ジジジジとアブラゼミの鳴き声を聞きながら、目を閉じる。
私の頭は、鮮明にお祖母ちゃんの家を思い出す。どんな玄関だったか、どんな木が植えてあったか、どこに何の部屋があったか。中学と高校の六年間住んでいた家なのだから当然といえば当然だった。
私が聞かれると困る質問のひとつは「出身地はどこですか?」だ。生まれてから中学生に上がるまでは東京だったし、大学も東京だし、実家はずっと東京にあったけれど、中学と高校の六年間はここ――一色市に住んでいたから。
中学生のとき、私はお祖母ちゃんと一緒に暮らすことになった。原因は、私が“グレーゾーン”にあることを危惧したお母さんが環境療養を提案したからだった。
もちろんそんな療養は無意味だし、なんなら私のグレーゾーンはそう騒ぎ立てるほどのものではなかった。ただ、お母さんにとって、小学生の私が「共感性が低すぎる」「他人への配慮があまりに欠けている」なんて言われた挙句、IQテストでそれらしい結果を出してしまったことは由々しき事態だった。
だから、あの頃の私は、自分のおかしさを気に病んでいた。
ぱちりと目を開く。
ここで、跡形もなく消えたお祖母ちゃんの家が甦っているなんて、そんなSFドラマは転がっていない。
暑さに耐えられなくなって、空き地に背を向けた。文字通り肌を焼くような陽光の下を歩きながら、当時よく使っていたバスに乗った。タクシーを使わなかったのは、見当たらなかったからではなく、郷愁にかられたからだ。

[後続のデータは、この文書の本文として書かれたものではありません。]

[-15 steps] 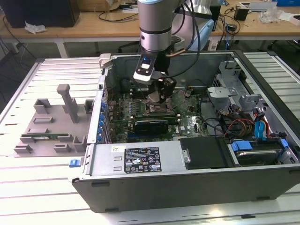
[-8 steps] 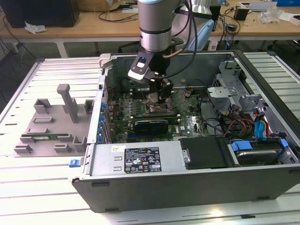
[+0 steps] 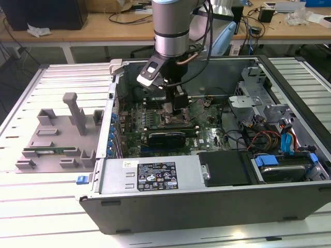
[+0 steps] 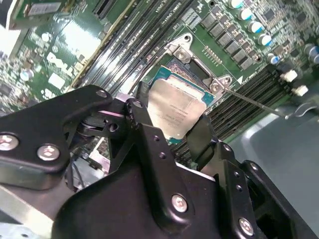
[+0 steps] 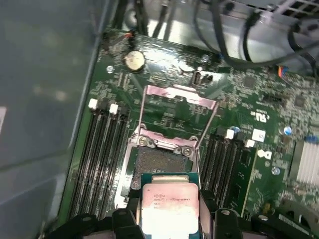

効きの良すぎる冷房に当たり、駅に着く頃にはすっかり汗は引いていた。そんな小休憩を経て、今度は海へ向かう。
駅を出た瞬間、微かに磯のかおりがした気がした。アブラゼミの鳴き声を聞きながら歩いてしばらく、視界を邪魔していた家屋がなくなって、海が広がる。
砂浜には降りず、歩道から海を眺める。肌にまとわりつくような潮風は少しうっとうしくて、でも懐かしい。